If the Method does start off in that way, it follows at once that large classes of propositions ordinarily accepted will have to be rejected. Take propositions such as 'I can see a table', 'I heard a clap of thunder'; add to them propositions such as 'a table is over there' or 'that was a clap of thunder', which do not themselves mention perception, but which we believe on the strength of perception and which claim the existence of publicly perceptible objects or states of affairs: call all of these 'perceptual propositions'. Then no perceptual proposition is in the defined sense incorrigible, since, where 'p' is any such proposition, 'A believes that p but "p" is false' does not express a contradiction. If we are rejecting everything but the incorrigible, all perceptual propositions must go.

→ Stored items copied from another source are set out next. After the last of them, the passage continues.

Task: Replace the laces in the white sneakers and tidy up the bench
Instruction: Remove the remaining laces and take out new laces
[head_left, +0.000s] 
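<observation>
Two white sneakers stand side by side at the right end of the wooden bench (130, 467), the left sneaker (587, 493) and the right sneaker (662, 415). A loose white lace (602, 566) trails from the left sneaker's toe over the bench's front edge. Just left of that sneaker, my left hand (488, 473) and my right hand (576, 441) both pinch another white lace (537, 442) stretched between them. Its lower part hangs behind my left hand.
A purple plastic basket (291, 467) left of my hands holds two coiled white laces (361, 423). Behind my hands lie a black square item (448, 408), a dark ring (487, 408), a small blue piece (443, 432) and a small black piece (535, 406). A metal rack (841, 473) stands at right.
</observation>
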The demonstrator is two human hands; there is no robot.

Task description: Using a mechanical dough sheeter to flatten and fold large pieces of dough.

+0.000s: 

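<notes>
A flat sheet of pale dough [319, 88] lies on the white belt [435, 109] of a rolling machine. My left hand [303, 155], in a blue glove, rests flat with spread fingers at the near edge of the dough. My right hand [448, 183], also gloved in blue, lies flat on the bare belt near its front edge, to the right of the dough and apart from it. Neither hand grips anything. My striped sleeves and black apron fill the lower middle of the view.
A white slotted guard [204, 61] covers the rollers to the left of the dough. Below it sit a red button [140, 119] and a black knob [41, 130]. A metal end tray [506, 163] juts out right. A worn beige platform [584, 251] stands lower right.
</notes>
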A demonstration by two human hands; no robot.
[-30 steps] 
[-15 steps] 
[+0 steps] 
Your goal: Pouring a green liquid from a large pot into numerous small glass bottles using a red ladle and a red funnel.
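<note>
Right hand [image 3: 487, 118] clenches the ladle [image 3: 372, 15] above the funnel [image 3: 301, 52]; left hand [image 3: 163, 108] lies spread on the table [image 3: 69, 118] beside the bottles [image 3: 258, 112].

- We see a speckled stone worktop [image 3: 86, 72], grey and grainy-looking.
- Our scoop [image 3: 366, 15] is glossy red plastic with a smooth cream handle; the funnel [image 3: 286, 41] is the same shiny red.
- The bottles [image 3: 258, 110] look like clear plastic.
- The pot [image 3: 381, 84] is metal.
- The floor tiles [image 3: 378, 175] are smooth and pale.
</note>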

But this immediately reopens the question whether we should be rejecting everything but the incorrigible. Perhaps that program places the standards of certainty in the wrong place even for the demanding purposes of the Pure Enquirer? Take any perceptual proposition, such as 'I can see a table'. It is not incorrigible: but that says something only about a class of circumstances - all it means is that there could be some circumstances in which I believed that I was seeing a table, and that belief was false. But it does not follow that on any given occasion when I believe that proposition, it might on that occasion be false. The fact that the proposition is not incorrigible merely means that there are some occasions - for example, in a bad light, in an unfamiliar room, without my glasses - when I could believe wrongly that there was a table in front of me; but that undoubted fact does not mean that now, in good light, my wits about me and my glasses on, amid my familiar furniture, I can for all that properly think 'it is possible that there is no table there' or 'I might be wrong'.

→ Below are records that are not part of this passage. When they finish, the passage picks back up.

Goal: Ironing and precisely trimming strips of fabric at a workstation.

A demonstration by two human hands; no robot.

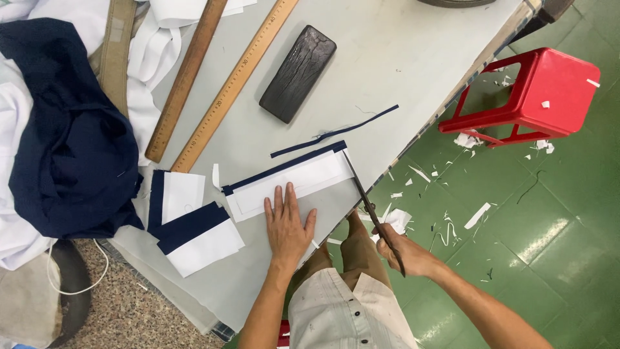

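My left hand (pixel 287 226) lies flat, fingers released, on one white navy-edged panel (pixel 290 181) near the desk (pixel 400 58) edge. Right hand (pixel 403 249) fingers grasp one pair of scissors (pixel 368 203). Two rulers (pixel 226 84), one dark block (pixel 298 73) beyond.

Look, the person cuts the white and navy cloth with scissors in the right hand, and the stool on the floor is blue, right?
Not quite: the stool is red, as the head view shows. The rest holds: the right hand works the scissors at the white and navy cloth.

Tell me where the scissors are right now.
In the head view, the scissors are in the right hand, blades at the right end of the white-and-navy fabric piece.
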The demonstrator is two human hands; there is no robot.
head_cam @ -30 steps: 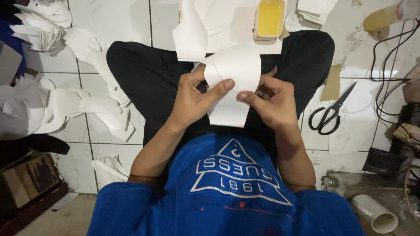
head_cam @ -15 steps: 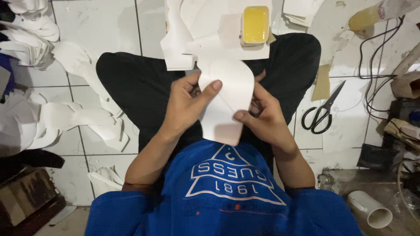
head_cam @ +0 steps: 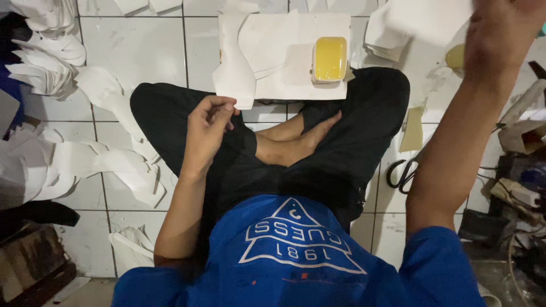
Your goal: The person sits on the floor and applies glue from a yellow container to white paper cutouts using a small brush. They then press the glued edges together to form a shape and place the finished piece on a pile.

In this respect, corrigibility is like contingency. The fact that a proposition is contingent - i.e. that it might (logically) have been false - does not entail that it might now be false. Descartes is sometimes accused of having mounted the Method of Doubt, or at least its application to perceptual and similar matters, on a confusion in that respect about contingency; but this is a mistake about Descartes. He is dealing with corrigibility, not contingency (his first important incorrigible truths will in fact be contingent). Moreover, he does not suppose that there is an immediate move even from the corrigibility of a proposition to its uncertainty in each given case. The Pure Enquirer needs further thoughts to arrive at that, and they occur in a transition which Descartes makes very clearly in both the Discourse Part iv and in the First Meditation. The transition is from the occasional errors of the senses, to the question of dreaming. The sort of error that consists in mistaking the shape of a distant tower - to take one of Descartes's examples - does not convey the possibility of error to each case of seeing a tower, still less to each case of perceiving anything; the 'errors of my dreams' may do so.